Visa renewed its sponsorship with Red Bull Racing and Racing Bulls through a multi-year agreement announced this week, keeping the credit card network on the sidepods of both teams as Formula 1's American broadcast windows expand and the constructor championship enters a regulatory reset in 2026. Financial terms were not disclosed. The renewal runs through at least the 2027 season, according to two people familiar with the contract structure.
The deal covers both Oracle Red Bull Racing and its junior squad, the Faenza-based Racing Bulls, formerly known as AlphaTauri. Red Bull has won three consecutive constructors' championships since 2022 and holds six drivers' titles since 2010. Racing Bulls finished eighth in the constructors' standings last season with 46 points. Visa's logo placement remains on the rear wing endplates and team hospitality units at all 24 races.
The renewal signals confidence in Red Bull's commercial architecture despite a turbulent off-season that saw the team lose Adrian Newey to Aston Martin and face internal governance questions around team principal Christian Horner. Visa joins a sponsor roster that includes Oracle ($500 million over five years, announced 2022), Bybit (cryptocurrency exchange, rumored $150 million through 2025), and Honda, which returns as a power unit partner in 2026 after a brief exit. The payment network has been with Red Bull since 2015, making this the team's longest-running non-automotive partnership.
The timing matters for three reasons. First, F1's U.S. media rights are up for renewal in 2025, with ESPN's current deal expiring after next season. Early projections put the next contract north of $100 million annually, roughly double the current rate, driven by three U.S. races (Miami, Austin, Las Vegas) and primetime slots that delivered an average 1.1 million viewers per race in 2024. Visa's North American transaction volume hit $3.7 trillion in fiscal 2024, and the company has increased its sports sponsorship budget by 18% since 2022, per company filings. A Red Bull deal that runs through the next broadcast cycle protects Visa's access to F1's fastest-growing demographic: U.S. males aged 25-44 with household incomes above $150,000.

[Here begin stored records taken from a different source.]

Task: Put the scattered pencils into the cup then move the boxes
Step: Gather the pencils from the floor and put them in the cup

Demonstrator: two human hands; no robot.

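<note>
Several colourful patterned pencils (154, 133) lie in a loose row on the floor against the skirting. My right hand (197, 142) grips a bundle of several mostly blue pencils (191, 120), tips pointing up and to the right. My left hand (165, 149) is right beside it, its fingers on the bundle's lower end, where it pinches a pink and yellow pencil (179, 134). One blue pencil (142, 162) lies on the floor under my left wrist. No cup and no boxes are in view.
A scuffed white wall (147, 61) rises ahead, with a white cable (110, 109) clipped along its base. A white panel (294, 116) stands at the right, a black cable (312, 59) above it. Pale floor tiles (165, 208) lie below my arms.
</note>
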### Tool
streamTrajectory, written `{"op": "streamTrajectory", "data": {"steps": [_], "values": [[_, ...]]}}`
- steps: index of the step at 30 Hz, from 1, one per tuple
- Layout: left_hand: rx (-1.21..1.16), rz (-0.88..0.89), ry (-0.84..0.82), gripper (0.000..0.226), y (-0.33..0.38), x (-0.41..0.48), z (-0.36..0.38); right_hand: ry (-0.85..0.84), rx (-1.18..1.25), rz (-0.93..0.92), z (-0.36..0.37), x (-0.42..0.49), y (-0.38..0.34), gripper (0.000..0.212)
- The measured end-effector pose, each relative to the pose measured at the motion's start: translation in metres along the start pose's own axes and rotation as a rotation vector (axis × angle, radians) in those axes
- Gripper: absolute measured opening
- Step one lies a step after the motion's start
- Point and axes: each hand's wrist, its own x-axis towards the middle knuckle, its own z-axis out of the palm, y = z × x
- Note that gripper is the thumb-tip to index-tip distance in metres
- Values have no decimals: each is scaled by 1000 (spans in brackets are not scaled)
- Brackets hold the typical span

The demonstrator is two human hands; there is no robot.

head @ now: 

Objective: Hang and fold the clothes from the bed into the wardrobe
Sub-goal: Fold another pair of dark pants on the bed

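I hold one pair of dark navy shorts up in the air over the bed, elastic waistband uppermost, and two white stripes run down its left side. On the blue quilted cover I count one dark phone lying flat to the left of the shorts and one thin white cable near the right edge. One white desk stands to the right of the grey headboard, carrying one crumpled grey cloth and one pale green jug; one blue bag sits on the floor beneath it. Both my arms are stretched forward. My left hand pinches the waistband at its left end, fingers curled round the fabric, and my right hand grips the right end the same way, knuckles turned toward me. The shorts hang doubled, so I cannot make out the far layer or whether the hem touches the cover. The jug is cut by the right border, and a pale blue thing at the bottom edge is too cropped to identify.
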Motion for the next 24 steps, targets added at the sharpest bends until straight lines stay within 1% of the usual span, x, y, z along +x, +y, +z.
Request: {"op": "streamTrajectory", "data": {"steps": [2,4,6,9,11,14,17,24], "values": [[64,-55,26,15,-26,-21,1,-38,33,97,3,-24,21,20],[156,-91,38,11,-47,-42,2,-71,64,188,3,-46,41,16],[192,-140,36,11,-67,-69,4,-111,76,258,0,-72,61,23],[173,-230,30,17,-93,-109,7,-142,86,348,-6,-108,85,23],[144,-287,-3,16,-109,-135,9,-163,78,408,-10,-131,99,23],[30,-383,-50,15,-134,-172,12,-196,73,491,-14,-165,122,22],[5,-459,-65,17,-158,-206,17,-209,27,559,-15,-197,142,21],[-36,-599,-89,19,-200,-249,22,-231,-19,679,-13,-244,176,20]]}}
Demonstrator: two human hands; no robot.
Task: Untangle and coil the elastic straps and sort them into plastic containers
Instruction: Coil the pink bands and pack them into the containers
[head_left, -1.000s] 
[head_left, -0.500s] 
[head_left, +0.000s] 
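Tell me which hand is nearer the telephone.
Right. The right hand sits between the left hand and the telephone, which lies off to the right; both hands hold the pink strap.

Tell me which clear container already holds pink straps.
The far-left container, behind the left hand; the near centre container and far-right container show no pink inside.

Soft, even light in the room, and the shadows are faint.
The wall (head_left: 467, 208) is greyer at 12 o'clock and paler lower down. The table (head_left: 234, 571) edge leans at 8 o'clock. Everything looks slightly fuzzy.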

Second, the 2026 power unit regulations create uncertainty around the competitive order. Red Bull's new Honda partnership and an in-house gearbox program represent the team's largest technical overhaul since switching to Renault power in 2007. Mercedes, Ferrari, and Audi (entering via Sauber) are all betting on the reset. Visa's extension suggests the sponsor values Red Bull's commercial infrastructure—its 450-person Tilbrook campus, its paddock hospitality operation, its access to Max Verstappen—regardless of lap time. That's the playbook of a category sponsor, not a performance chaser.
Third, Racing Bulls' inclusion in the deal indicates Red Bull's two-team structure is being sold as a package to sponsors looking for expanded activation rights. Racing Bulls ran Liam Lawson and Yuki Tsunoda in 2024 and is expected to field Isack Hadjar alongside Tsunoda this season. The junior team gives Visa additional branding at circuits where Red Bull's garage access is maxed out, plus a second pit lane operation for client entertainment. It also hedges against a scenario where Red Bull's form slips and Racing Bulls—running the same Honda power unit in 2026—becomes the more competitive car.
Watch for Red Bull's title sponsor Oracle to announce a renewal or extension before the March 14 season opener in Melbourne. Oracle's current deal runs through 2026, and the company has been in quiet discussions since November about extending through 2030. Also watch Racing Bulls' chassis naming: the team is expected to drop the "RB" prefix (shared with Red Bull) and adopt "VCARB" branding for 2025, which would give Visa a more prominent chassis wordmark. Finally, Visa's global marketing chief, Frank Cooper, was spotted in the Red Bull garage during the Las Vegas Grand Prix in November, seated two rows behind Horner during the post-race debrief—an unusual level of access that typically precedes expanded deal terms.
Visa's payment network processed 212 billion transactions in fiscal 2024. Red Bull's two F1 teams will complete 48 race weekends between them this season.